Si bien la interpretación cinematográfica típica de tal separación implica expresiones histriónicas e hirientes de traiciones, esta caja de rompecabezas en particular gira en torno a silencios y monólogos prolongados (y un recital de baile grupal que pone la piel de gallina con “Lover Lover Lover” de Leonard Cohen).

En los monólogos, los detalles cotidianos allanan el camino para revelaciones que son profundamente conmovedoras porque no se sienten como un “diálogo” en ningún sentido ficticio construido. Los discursos se convierten en confesiones sinceras mientras personajes vacilantes sientan suavemente las bases hasta que el momento de la confesión se vuelve inevitable. En ese momento, no hay otra salida que pasar. La transición entre una anécdota extensa y una revelación que cambia la vida es difícil de precisar; En un momento te mece una canción de cuna de palabras y al siguiente estás sentado muy erguido en tu silla.

Forjar una narrativa a partir de la cronología de escenas es algo que hice de manera retroactiva para escribir esta reseña. La experiencia de ver la película es comparable a escuchar una conversación convincente en un espacio público donde, a pesar de no tener contexto, te sientes desesperadamente involucrado y subrepticiamente agradecido por cada detalle que ilumina las vidas de los demás.

Schanelec filma exclusivamente en los hábitats naturales de Thomas (un trabajador de la construcción) y Carla (una maestra de guardería), presentando a un puñado de sus amigos y colegas en el camino. A cada uno se le da su propio monólogo cuidadosamente construido, y ningún personaje se considera más significativo que otro. Existe la sensación fascinante de que cada uno de nosotros somos un mundo en sí mismo, viajando por órbitas superpuestas.

La impermanencia de las relaciones románticas, con o sin hijos, es un tema. Cada relación representada existe en la intersección del ser y el no ser. Andrée (Birte Schnöink) está divorciada de Esteban (Thorbjörn Björnsson), con quien las cosas son francamente amistosas, aunque él todavía la añora. Mientras tanto, Sophie (Laure-Lucile Simon) está recién embarazada y mucho más encantada con este estado de expectación que su ambivalente joven atleta. Parece que podríamos ver a estos personajes en unos años, y todos los arreglos habrán fluctuado.

Schanelec aborda este período de tiempo particular con tal enfoque en las partes móviles que sabemos que el cambio es la única constante. Se pueden hacer comparaciones en la pura fluidez de la narración con las películas engañosamente alegres de la gran cineasta francesa Mia Hansen-Løve.

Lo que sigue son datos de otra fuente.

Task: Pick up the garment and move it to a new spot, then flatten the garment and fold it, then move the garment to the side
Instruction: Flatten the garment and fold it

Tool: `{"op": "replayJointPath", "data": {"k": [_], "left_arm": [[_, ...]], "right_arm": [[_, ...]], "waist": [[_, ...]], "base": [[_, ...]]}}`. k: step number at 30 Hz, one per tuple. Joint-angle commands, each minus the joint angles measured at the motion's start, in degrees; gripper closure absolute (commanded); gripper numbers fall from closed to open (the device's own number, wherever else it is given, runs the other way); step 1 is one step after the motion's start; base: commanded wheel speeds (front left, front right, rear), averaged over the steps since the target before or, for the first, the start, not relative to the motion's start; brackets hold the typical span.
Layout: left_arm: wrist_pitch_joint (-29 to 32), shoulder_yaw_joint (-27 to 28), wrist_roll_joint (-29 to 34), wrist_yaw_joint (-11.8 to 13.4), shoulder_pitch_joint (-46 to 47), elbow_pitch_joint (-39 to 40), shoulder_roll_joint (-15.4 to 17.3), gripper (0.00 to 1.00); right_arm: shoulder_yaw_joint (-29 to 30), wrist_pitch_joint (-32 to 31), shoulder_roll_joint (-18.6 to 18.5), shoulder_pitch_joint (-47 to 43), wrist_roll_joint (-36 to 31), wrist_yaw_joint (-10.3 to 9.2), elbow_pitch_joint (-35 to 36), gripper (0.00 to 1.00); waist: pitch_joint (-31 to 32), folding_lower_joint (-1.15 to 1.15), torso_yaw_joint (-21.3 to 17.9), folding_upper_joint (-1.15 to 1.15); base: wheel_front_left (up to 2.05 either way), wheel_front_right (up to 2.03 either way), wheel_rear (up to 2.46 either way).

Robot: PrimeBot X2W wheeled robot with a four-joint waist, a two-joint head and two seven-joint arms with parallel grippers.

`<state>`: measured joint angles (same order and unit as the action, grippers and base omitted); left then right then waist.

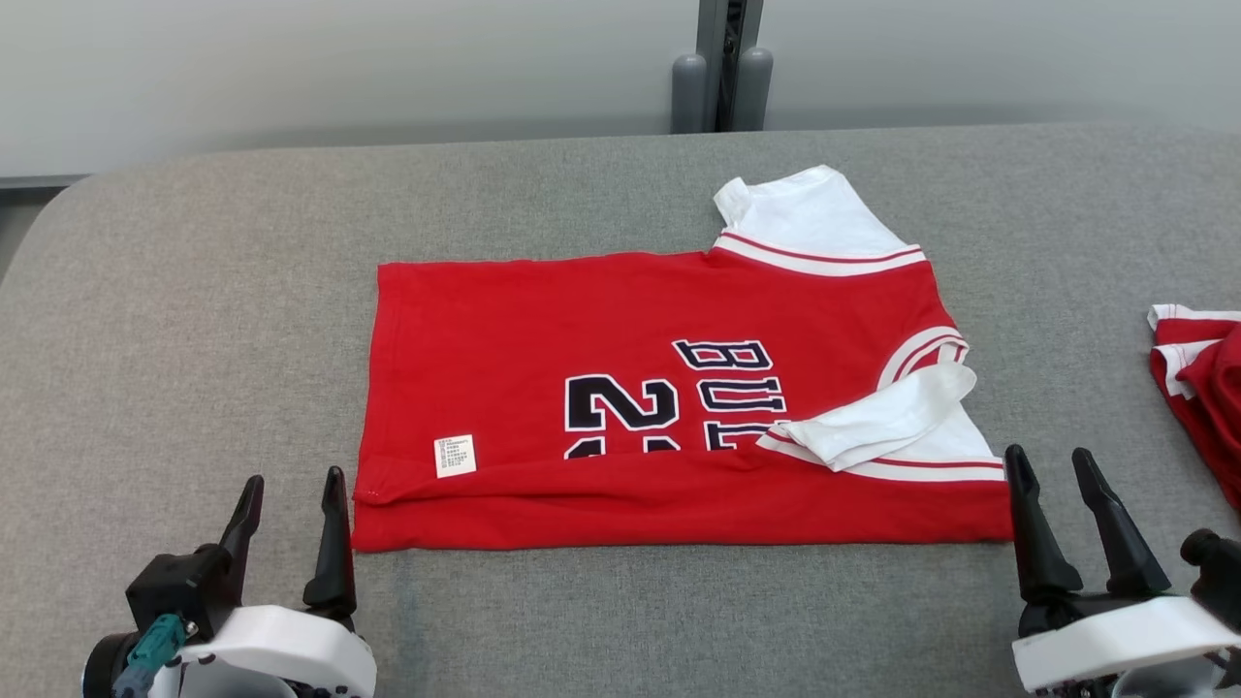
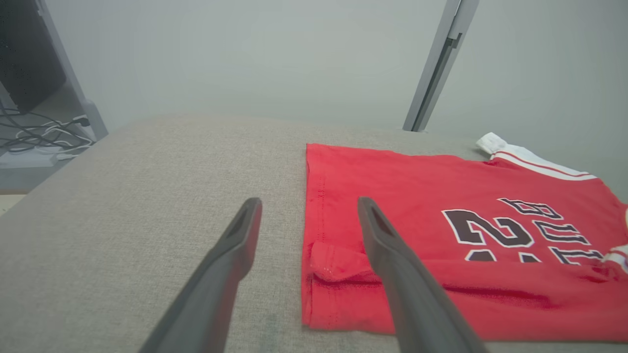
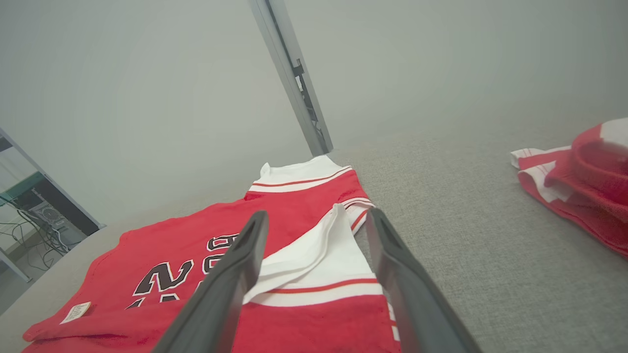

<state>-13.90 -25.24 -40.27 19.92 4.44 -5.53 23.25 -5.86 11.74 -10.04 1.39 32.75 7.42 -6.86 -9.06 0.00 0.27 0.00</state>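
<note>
The garment [image 1: 640, 388] is a red jersey with white sleeves and dark lettering, lying on the grey table with its near edge folded up over the front. My left gripper [image 1: 291, 499] stands open just off its near left corner, fingers apart and empty. In the left wrist view the garment [image 2: 441, 220] lies to the right of the left gripper [image 2: 306, 208], whose right finger overlaps the hem. My right gripper [image 1: 1047, 465] is open at the near right corner, holding nothing. The right wrist view shows the right gripper [image 3: 316, 215] above the white sleeve of the garment [image 3: 294, 211].
A second red and white garment [image 1: 1202, 378] lies bunched at the table's right edge, also seen as a red heap [image 3: 579, 186] in the right wrist view. A grey post [image 1: 722, 68] rises behind the table [image 1: 194, 291]. Cables [image 2: 39, 132] lie on the floor off the left.
</note>
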Motion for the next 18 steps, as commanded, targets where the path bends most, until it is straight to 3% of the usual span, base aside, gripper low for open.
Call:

Las comparaciones terminan cuando se trata del lenguaje visual. Mientras Hansen-Løve se acerca mucho a sus personajes, Schanelec da un paso atrás y filma en planos largos y medios. En el transcurso de escenas extensas, la mirada recorre el encuadre, deteniéndose en el estallido de detalles naturales y artificiales por igual. Así como ningún personaje se posiciona como más importante que otro, lo mismo ocurre con todo lo que ve la cámara: un dosel de hojas, una parada de autobús, una bicicleta, una banda de música. Nada es demasiado intrascendente para que se le conceda un lugar digno en la familia de las cosas.

En una de mis escenas favoritas, Carla camina con su colega embarazada por un parque. Gradualmente, pero de repente, una sólida charla ha estallado en un crescendo de significado emocional, y en este punto, se detienen para mirar la banda de música a lo lejos. No hay corte en un primer plano del trompetista, la banda permanece tal como la observan: brillante y disciplinada en un remoto parche de césped, un respiro de las arenas movedizas de sus dramas personales en forma de un pequeño y armonioso rincón de placer.

Grado: A-

“My Wife Cries” se estrenó en el Festival de Cine de Berlín de 2026. Actualmente está buscando distribución en Estados Unidos.